YOUR OBJECTIVE: Transcribe exactly the lines that begin the material and continue through the line containing "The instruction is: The". Leave out whatever follows.
_ _ _ _ _ _ _
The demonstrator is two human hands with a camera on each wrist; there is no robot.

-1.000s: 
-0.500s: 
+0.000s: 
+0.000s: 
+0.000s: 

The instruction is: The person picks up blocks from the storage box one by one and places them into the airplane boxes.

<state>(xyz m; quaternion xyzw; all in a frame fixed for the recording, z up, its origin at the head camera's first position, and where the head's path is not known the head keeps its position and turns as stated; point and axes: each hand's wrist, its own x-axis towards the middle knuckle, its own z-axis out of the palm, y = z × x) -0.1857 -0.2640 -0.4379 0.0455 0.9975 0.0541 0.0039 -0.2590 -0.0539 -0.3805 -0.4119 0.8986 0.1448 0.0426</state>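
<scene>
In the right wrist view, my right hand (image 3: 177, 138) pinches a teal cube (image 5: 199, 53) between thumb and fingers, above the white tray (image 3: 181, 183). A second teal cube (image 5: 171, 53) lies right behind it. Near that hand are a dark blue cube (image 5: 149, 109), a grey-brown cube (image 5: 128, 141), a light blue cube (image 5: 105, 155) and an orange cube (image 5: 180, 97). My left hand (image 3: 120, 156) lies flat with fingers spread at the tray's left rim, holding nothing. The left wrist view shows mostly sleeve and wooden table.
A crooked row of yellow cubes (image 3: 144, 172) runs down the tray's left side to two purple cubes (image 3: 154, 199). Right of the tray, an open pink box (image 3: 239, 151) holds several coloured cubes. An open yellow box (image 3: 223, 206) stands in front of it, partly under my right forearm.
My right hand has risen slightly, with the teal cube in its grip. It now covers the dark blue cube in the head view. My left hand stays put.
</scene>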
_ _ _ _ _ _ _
OUTPUT OF THE TASK:
The demonstrator is two human hands with a camera on each wrist; there is no robot.

-1.000s: 
-0.500s: 
+0.000s: 
+0.000s: 
+0.000s: 

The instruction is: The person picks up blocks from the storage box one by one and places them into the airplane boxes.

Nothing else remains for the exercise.